"An Estimation of the Total Cost of Implementing
the Result of the School Finance Adequacy
Study Undertaken by the Missouri Coalition
for Education Adequacy"
Date Completed:
October 2003
Highlights of the Study:
This study concluded that $913 million - a 15.7
percent increase over current expenditures - was
needed to raise the 484 under-funded school districts
to an adequate funding level, while still permitting
the remaining 38 districts to maintain their level
of funding.
Unlike most cost studies, this study recommends
a statewide property tax to generate additional
revenues.
Calculated Base Costs:
Professional Judgment:
Minimum
base cost of the five prototype school districts:
$5,428 per pupil (in 2001-02 dollars) for the
prototype large school district.

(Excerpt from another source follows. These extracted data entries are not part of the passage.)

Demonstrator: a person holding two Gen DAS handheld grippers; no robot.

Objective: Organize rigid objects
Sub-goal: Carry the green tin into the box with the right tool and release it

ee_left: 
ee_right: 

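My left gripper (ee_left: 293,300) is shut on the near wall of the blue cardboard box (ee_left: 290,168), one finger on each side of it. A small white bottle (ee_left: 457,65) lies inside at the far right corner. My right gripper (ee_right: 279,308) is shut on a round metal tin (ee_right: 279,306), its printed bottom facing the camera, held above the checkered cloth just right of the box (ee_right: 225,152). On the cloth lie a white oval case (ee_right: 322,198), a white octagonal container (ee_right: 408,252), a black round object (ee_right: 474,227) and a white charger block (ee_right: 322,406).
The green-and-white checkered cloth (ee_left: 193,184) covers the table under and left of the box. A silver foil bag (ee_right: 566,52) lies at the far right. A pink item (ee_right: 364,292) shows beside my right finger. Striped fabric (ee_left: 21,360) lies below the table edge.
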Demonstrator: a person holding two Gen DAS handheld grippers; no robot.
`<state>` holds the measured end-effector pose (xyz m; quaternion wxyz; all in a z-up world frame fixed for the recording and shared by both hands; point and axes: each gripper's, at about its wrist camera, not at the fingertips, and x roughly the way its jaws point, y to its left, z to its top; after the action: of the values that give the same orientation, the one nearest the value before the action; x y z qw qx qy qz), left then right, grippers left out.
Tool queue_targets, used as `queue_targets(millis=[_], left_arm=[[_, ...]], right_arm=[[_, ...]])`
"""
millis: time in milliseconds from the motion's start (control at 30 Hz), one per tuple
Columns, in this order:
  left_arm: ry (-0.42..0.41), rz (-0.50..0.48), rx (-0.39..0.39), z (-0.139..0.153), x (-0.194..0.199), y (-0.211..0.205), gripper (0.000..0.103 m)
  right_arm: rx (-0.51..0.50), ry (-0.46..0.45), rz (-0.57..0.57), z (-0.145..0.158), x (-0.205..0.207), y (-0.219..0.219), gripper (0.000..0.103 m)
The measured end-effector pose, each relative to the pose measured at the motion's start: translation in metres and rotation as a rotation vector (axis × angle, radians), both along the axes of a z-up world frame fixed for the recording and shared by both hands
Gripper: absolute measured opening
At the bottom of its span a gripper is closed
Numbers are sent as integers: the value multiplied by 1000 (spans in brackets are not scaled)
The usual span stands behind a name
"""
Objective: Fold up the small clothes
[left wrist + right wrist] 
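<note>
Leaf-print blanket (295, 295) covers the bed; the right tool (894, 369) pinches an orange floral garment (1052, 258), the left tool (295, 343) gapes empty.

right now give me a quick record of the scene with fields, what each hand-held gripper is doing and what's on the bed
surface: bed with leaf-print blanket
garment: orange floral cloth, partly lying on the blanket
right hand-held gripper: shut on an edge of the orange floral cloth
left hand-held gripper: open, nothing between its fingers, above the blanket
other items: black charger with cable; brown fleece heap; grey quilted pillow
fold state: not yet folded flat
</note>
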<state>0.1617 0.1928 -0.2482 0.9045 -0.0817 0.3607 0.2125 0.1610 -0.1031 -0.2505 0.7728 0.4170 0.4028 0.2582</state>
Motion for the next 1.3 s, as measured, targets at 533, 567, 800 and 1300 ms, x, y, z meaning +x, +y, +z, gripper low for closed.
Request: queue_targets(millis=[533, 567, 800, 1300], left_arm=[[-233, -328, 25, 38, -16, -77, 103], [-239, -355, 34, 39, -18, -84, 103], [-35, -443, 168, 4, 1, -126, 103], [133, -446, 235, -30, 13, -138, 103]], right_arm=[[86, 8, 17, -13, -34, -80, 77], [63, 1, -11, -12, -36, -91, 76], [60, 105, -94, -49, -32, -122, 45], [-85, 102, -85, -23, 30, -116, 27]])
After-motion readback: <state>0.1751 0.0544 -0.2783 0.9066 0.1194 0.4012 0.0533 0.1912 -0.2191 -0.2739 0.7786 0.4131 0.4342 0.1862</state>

The initial
calculated base cost figure was $7,832 per pupil,
but it was adjusted by 69.3 percent, which is
the percent of students that were "nearing"
proficiency levels under the successful schools
approach. Adjust
for district size. For example, the base cost
level for the very large school districts is
$5,666. Additional
weights for specialized student populations:
.90-1.25 for special education students; .29-.39
for at-risk students; .60 for ELL students.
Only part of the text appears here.